Obama also wants to extend the egregious Earned Income Credit Tax to Puerto Rican residents who’ve paid no taxes at all — a bribe in all but name.
Another danger — to the country, not the territory — is that if Puerto Rico is allowed to declare bankruptcy, actual states (Illinois, for instance) will follow suit. Mismanagement would be rewarded rather than punished.
Ask any parent of a five-year-old what usually follows from that.
Senate Republicans have therefore proposed a kind of intervention. Rather than no-strings-attached handouts and open-ended bailouts, the proposal includes incentives for prudent behavior such as a 50 percent FICA tax break (worth $3 billion, so not chump change) for working Puerto Ricans and the establishment of an independent control board that could borrow funds to deal with the current crisis — but without taxpayers guaranteeing the note. The proposed authority would bypass the notoriously corrupt government of the island, which is ultimately responsible for this mess and needs to be held accountable — or at least, have its feet held to the fire.

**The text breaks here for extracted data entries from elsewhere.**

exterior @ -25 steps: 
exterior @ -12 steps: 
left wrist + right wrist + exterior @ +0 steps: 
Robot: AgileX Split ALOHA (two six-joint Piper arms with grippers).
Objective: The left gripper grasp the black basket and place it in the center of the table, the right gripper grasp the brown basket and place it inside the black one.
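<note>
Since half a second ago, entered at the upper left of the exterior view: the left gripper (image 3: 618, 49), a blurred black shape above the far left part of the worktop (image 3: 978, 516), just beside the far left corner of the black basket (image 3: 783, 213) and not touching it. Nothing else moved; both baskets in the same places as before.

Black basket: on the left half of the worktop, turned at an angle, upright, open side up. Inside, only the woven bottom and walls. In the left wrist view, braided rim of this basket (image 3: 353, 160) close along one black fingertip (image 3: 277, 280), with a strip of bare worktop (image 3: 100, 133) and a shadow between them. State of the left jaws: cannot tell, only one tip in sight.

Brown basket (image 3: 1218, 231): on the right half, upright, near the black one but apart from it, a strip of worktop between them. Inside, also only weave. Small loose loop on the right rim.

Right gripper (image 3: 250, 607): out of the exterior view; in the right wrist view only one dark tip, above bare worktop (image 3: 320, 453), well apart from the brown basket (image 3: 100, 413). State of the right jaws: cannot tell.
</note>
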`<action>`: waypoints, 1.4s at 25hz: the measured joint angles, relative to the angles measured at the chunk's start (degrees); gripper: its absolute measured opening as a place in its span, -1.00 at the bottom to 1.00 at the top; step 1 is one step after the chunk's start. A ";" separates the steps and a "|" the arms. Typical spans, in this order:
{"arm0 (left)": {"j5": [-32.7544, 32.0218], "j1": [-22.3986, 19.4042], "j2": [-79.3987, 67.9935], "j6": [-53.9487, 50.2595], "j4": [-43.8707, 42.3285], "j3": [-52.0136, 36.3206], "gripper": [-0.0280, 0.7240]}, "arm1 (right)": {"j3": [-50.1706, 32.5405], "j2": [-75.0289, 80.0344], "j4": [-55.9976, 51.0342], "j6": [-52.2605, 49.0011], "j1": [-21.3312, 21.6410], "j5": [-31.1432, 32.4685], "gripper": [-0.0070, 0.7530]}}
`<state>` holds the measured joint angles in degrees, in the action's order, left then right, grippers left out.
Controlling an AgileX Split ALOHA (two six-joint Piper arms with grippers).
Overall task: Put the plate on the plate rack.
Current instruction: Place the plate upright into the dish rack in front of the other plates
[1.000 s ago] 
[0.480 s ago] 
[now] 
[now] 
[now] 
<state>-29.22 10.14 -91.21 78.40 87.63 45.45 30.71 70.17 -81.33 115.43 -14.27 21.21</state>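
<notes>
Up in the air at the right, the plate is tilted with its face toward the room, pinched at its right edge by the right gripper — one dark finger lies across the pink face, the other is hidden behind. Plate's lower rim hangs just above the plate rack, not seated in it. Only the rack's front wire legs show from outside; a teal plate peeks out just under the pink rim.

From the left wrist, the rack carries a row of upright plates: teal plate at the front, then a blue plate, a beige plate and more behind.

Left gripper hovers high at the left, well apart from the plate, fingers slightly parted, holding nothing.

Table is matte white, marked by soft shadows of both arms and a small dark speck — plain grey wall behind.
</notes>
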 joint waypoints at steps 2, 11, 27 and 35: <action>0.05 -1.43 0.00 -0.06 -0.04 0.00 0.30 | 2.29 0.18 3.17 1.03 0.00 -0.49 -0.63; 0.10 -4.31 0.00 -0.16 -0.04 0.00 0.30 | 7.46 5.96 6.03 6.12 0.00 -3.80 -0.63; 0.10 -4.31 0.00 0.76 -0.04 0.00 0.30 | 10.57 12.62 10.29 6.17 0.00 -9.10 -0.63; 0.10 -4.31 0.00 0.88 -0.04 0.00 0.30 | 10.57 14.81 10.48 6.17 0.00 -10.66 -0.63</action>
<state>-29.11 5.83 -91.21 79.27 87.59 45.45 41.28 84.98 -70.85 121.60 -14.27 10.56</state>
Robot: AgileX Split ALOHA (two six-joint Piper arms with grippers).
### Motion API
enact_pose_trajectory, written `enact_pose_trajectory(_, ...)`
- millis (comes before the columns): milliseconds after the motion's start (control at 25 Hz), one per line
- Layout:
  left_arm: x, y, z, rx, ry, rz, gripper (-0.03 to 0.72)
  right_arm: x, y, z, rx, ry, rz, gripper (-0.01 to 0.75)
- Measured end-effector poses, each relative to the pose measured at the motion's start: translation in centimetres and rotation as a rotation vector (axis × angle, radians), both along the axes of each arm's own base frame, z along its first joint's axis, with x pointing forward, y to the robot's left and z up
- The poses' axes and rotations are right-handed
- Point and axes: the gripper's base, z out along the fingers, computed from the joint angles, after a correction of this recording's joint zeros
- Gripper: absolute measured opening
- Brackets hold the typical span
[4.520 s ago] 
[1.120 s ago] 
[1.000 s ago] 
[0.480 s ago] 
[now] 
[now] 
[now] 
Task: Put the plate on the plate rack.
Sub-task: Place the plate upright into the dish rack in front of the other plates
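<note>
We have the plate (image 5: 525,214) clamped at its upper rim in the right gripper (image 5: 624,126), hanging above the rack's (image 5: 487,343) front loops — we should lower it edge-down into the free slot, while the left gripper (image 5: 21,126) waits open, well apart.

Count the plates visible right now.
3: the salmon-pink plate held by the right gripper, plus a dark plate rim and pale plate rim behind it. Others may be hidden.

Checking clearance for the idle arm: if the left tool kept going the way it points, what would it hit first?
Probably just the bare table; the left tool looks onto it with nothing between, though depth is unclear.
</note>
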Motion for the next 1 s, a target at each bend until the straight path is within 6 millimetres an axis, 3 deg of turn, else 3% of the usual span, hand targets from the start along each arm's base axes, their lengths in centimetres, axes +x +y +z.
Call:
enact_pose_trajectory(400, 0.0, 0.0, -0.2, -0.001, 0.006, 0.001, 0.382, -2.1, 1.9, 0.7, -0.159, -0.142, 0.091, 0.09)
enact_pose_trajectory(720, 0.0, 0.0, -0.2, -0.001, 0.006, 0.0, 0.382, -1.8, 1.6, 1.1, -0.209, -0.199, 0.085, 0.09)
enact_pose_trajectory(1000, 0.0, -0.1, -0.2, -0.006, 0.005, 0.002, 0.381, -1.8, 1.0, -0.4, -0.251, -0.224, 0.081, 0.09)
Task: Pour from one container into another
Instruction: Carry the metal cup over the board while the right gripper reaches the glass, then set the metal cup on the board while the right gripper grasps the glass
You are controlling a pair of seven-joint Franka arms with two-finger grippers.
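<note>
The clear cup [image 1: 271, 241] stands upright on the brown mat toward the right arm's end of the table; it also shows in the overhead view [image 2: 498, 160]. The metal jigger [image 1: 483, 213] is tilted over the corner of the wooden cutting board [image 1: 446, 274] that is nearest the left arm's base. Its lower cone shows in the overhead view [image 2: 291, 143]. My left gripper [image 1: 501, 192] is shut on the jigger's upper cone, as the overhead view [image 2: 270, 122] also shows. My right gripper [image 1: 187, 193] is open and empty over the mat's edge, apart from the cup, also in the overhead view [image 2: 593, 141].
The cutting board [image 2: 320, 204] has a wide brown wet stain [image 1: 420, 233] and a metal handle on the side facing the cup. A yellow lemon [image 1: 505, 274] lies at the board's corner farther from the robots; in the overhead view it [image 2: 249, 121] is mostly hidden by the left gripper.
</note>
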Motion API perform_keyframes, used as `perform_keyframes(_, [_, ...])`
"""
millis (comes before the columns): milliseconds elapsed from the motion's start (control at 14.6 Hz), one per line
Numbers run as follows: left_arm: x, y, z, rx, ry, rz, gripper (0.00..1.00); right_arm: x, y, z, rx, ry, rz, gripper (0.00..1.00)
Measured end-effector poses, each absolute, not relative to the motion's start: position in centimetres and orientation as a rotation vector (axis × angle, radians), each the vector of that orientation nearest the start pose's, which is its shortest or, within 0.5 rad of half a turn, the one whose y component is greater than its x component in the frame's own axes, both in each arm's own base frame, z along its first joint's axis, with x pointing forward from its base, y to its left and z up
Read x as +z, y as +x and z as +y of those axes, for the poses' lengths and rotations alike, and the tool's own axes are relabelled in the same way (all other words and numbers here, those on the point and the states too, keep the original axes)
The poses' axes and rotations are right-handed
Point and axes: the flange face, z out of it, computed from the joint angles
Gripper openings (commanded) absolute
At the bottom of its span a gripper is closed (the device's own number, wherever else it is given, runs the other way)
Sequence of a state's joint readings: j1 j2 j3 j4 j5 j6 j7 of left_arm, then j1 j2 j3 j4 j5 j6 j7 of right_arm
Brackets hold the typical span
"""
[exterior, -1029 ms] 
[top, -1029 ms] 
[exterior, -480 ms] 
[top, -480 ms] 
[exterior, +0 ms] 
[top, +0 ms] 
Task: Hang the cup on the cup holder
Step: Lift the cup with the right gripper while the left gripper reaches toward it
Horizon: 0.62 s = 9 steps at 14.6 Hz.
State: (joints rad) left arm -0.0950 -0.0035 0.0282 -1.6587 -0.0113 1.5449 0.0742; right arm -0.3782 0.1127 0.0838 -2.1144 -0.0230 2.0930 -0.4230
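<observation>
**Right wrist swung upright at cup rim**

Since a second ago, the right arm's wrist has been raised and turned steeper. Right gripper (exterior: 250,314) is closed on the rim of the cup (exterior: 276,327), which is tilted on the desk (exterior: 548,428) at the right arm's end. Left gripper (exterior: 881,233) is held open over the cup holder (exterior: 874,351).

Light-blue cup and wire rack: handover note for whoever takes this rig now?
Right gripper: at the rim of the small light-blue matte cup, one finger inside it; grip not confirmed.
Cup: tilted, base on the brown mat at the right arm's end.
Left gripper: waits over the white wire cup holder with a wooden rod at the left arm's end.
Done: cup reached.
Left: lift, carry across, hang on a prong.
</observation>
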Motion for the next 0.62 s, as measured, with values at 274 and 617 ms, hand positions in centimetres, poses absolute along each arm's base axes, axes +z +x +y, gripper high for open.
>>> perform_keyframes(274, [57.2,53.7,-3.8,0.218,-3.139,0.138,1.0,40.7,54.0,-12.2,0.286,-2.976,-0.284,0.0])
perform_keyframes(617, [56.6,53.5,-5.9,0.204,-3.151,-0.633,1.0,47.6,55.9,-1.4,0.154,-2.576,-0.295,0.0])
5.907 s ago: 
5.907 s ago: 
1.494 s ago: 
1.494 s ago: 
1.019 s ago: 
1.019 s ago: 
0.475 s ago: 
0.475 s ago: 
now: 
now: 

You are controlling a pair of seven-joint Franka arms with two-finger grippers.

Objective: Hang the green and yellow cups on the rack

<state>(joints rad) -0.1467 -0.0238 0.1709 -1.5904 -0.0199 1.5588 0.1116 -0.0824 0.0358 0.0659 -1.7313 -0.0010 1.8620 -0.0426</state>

Senate finance Chairman Orrin Hatch of Utah says that Congress has been “unable to to receive audited financial statements from Puerto Rico” or “adequate information” about the state’s public employee pension funds. The latter, along with skyrocketing welfare costs and a business unfriendly environment, are responsible for much of the debt load threatening to collapse the island’s economy like a tottering Jenga castle.
Throwing money at the problem isn’t a fix. It’s a sop.
Structural reforms — not bailouts — are needed. Chief among these would be an honest assessment/accounting of the financial situation — including the financial obligations of the government to pensioners — such that credit/borrowing by the government could be based on real numbers rather than under-stated ones. A more business (and work) friendly environment is essential. Money may come off the printing presses, but it doesn’t grow on trees. It is necessary to work and produce before you spend — or eventually, you have nothing to spend.
Well, except for other people’s money. Which is what the president and congressional Democrats are angling for. And some conservatives have fallen for the trap. They have argued that it is better to let Puerto Rico walk away from their debts rather than giving them a direct bailout. Make no mistake about it; bankruptcy is a bailout.
The story is not receiving the national attention it ought to be getting, given the stakes involved. What happens to Puerto Rico will almost certainly affect what happens in Florida come November.
And that will affect who moves into the White House come next January.
It’s important to do the right thing by Puerto Rico and its people. But it’s even more important to do what’s right for the country by not allowing the president and Democrats in Congress to use the Puerto Rican crisis as a way to buy the next presidential election.